The way I'm reading the Zookeeper Double Barriers recipe, the exit condition (for Leave) is that all children of the barrier node must be deleted before any given client process can complete the Leave operation.
So it seems to me that if a client process Enters the barrier after the minimum number of processes have joined the barrier, it can hold up previously-Entered client processes. I feel like a typical implementation of barriers might have the minimum # of processes equal to the total # of processes, so maybe this is an edge case? And maybe this is all totally OK and normal; I'm just looking to confirm/disconfirm my interpretation.
- Am I thinking about this right? If so, is there actually a problem here? If not, why not?
A related point of confusion for me: the language in the ZooKeeper paper for the Double Barrier alternately says "all of the processes have removed their children" (which sort of jives with the pseudocode in the recipe, except for a possible disagreement about what "all of the processes" means), and "processes watch for a particular child to disappear" (which seems at odds with this pseudocode).

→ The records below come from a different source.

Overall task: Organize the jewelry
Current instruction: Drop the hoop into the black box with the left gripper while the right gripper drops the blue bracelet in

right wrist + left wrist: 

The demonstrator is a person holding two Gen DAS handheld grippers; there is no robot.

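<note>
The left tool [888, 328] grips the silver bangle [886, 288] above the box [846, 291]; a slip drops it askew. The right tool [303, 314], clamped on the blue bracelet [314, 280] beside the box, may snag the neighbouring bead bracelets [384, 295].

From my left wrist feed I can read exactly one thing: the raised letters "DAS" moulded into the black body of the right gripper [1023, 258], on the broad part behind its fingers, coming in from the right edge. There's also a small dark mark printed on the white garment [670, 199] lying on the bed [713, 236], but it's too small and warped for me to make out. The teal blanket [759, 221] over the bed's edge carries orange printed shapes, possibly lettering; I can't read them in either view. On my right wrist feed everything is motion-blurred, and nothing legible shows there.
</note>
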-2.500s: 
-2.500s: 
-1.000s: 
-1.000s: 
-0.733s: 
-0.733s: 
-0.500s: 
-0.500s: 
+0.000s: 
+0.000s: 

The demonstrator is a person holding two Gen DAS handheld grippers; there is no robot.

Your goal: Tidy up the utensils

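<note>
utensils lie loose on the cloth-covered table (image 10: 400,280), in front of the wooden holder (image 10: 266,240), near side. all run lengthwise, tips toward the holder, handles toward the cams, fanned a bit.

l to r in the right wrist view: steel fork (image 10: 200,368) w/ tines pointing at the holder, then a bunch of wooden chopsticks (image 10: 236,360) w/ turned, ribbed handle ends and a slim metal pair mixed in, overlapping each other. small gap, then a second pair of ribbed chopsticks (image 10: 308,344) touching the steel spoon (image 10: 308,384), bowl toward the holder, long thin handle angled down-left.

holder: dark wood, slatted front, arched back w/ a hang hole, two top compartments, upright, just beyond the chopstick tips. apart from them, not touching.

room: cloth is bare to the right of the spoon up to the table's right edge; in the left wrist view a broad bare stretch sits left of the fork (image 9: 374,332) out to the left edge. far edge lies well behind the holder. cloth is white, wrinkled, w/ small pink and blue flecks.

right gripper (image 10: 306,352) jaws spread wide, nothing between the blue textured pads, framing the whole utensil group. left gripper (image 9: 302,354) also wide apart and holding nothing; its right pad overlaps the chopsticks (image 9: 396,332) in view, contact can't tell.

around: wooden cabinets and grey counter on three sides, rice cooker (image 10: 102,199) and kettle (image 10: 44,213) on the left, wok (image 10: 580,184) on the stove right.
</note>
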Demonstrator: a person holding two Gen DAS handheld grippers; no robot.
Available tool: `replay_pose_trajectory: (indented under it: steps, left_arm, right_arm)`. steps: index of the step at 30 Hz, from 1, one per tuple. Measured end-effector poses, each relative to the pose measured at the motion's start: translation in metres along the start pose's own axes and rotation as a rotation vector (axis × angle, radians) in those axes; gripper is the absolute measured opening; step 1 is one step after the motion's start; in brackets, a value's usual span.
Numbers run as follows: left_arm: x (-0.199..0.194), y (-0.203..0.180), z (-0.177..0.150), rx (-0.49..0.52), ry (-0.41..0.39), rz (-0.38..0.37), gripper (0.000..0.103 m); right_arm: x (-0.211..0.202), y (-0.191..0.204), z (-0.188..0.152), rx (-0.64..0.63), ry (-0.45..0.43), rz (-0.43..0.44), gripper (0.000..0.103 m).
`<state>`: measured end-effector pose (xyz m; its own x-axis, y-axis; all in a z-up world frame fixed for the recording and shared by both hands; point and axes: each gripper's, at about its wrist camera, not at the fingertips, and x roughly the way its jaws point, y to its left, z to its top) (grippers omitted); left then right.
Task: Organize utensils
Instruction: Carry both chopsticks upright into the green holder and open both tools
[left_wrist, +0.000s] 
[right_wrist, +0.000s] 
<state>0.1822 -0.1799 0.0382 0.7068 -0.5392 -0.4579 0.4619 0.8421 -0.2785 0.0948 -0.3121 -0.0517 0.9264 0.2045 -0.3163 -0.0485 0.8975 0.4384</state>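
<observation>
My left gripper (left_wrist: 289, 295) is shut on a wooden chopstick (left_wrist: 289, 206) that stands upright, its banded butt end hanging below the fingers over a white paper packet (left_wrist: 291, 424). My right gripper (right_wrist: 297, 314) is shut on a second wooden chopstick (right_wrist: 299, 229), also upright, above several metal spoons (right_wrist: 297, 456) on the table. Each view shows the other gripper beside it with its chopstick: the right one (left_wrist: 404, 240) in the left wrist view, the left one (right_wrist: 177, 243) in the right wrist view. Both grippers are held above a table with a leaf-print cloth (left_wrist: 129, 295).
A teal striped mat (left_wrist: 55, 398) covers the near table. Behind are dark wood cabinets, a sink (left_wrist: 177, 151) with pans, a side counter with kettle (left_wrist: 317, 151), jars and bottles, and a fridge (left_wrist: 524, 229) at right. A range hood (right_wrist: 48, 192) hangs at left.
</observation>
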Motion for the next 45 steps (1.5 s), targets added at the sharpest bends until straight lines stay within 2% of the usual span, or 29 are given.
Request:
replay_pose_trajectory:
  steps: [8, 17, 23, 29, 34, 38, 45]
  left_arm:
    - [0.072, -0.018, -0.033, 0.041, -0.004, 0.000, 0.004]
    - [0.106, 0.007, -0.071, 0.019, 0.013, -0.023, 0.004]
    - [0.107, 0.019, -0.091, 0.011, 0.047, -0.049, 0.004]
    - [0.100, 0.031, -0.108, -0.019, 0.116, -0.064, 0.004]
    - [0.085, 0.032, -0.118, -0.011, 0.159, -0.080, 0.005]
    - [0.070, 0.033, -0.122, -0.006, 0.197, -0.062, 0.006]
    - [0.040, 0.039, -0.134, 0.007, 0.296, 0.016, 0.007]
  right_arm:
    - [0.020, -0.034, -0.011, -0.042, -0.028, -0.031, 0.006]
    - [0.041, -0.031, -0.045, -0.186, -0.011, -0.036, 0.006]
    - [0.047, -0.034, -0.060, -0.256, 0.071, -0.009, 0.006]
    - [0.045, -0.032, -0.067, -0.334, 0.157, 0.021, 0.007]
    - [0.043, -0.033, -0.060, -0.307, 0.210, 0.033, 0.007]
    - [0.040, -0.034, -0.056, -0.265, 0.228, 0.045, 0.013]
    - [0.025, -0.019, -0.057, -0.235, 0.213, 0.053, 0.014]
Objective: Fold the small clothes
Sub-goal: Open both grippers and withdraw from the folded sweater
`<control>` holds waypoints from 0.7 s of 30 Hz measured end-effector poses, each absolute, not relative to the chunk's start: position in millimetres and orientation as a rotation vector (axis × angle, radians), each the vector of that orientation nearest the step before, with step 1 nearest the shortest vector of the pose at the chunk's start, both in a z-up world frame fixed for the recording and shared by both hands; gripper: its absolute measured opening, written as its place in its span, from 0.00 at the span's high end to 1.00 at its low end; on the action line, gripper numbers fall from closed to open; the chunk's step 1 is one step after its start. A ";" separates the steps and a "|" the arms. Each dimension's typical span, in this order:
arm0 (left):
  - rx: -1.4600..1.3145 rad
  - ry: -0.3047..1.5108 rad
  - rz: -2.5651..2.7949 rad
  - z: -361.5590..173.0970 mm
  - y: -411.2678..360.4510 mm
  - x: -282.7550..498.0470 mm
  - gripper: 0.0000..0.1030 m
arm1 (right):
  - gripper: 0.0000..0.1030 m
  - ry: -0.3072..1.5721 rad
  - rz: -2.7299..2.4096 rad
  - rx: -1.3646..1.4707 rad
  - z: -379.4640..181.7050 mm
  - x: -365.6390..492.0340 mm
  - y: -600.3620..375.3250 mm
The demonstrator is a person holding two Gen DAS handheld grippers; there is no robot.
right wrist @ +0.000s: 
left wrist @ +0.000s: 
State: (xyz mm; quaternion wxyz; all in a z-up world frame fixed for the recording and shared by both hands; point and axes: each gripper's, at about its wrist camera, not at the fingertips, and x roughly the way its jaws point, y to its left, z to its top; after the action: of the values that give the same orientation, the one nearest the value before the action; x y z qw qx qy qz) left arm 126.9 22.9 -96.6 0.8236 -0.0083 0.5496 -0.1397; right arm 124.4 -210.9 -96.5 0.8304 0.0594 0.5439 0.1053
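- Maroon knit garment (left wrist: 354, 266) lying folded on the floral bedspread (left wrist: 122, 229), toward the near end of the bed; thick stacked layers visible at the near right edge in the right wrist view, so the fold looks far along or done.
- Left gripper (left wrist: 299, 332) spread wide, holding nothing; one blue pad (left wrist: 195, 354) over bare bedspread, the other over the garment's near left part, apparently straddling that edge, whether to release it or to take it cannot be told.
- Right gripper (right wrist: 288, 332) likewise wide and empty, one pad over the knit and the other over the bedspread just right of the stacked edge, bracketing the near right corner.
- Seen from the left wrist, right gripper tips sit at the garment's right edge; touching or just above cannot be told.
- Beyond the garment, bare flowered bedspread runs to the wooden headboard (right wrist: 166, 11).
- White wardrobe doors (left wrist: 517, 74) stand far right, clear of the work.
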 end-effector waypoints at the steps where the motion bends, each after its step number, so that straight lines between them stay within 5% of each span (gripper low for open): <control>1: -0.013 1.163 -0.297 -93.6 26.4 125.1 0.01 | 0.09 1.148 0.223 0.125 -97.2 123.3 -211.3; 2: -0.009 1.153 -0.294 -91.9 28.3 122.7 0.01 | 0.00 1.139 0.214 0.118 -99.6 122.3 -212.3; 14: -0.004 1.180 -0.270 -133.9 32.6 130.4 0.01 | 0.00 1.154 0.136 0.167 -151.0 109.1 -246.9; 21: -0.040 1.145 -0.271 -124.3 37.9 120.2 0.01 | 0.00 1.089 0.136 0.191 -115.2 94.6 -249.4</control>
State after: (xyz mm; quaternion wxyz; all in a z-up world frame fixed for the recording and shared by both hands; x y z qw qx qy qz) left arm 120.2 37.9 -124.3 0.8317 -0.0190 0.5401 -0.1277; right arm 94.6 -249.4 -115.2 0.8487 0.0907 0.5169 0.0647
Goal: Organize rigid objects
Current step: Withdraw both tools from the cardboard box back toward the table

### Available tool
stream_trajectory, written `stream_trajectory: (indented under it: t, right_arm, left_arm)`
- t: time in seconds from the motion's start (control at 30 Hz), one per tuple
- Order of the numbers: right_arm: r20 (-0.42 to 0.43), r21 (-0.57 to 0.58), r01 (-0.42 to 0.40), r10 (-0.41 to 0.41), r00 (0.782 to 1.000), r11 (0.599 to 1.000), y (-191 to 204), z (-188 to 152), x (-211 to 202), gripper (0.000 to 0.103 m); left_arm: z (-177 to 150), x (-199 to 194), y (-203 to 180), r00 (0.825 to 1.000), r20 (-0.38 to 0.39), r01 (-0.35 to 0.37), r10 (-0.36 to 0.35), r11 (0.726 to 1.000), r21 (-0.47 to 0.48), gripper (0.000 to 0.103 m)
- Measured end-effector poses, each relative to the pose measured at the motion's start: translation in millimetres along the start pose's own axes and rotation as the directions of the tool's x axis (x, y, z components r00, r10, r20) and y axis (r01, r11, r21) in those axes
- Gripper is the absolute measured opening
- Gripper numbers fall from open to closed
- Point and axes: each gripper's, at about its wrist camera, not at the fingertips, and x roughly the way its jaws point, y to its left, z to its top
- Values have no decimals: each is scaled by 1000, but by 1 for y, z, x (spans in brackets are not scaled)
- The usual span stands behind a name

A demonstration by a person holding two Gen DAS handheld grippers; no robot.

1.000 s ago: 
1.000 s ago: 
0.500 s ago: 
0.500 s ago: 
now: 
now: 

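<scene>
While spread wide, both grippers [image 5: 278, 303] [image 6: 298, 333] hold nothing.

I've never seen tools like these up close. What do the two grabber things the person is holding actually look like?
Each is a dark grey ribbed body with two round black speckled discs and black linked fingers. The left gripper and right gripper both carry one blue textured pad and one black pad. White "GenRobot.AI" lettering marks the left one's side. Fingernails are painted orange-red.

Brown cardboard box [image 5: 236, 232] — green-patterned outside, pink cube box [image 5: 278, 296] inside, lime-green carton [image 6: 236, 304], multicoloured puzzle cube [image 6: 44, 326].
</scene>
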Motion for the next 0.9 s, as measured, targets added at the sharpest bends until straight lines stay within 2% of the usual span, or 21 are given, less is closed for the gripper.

- Are those two wordings in the ZK paper somehow consistent with one another? Assuming so, how come?
OK, based on some actual code in Curator, I think my initial interpretation about 1) makes sense (Curator's implementation is similar to this pseudocode). Not sure if it's actually a problem in practice - probably not.
And on 2), I didn't read carefully enough 😧: the second quote went on to say "To leave, processes watch for a particular child to disappear and only check the exit condition once that znode has been removed." This seems like it's just the performance optimization around lowest/highest process nodes in the recipe.
So I think I get this now, unless somebody wants to come along and shed some additional light on it.